_The problem:_ Filter the entries for the word "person". Copy each line in which it occurs.

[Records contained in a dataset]
+===+

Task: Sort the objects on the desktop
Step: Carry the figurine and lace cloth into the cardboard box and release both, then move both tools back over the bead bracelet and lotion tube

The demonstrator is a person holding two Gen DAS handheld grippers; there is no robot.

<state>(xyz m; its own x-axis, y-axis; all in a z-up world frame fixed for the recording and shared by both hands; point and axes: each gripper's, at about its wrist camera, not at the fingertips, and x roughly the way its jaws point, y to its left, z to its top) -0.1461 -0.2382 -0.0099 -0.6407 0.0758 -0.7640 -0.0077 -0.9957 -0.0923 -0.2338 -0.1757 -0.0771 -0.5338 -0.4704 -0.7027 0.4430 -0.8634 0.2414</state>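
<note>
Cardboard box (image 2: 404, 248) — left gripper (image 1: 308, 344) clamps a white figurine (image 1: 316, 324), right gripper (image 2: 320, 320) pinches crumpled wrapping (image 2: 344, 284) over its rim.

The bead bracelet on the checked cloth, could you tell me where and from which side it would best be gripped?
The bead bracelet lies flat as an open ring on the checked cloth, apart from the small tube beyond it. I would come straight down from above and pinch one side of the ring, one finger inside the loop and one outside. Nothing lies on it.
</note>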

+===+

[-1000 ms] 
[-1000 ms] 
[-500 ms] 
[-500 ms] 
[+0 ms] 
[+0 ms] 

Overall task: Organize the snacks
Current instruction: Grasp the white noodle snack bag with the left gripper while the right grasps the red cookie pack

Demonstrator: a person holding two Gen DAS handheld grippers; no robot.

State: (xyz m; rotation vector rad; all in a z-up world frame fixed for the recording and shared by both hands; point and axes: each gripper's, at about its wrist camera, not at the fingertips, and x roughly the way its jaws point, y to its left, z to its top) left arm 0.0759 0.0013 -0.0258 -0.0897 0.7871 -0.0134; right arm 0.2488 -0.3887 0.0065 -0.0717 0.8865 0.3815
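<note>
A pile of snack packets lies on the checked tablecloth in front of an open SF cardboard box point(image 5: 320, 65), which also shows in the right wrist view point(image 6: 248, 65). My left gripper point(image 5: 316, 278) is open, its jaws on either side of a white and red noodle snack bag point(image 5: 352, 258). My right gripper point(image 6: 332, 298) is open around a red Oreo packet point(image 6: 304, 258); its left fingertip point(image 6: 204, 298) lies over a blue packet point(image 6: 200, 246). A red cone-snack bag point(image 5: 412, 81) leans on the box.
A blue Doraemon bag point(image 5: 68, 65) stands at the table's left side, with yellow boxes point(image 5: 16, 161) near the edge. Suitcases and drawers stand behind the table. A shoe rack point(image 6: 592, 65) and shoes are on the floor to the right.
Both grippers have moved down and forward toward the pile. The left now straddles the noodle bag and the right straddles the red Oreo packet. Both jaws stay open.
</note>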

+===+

_Problem solution:_
The demonstrator is a person holding two Gen DAS handheld grippers; there is no robot.
Demonstrator: a person holding two Gen DAS handheld grippers; no robot.

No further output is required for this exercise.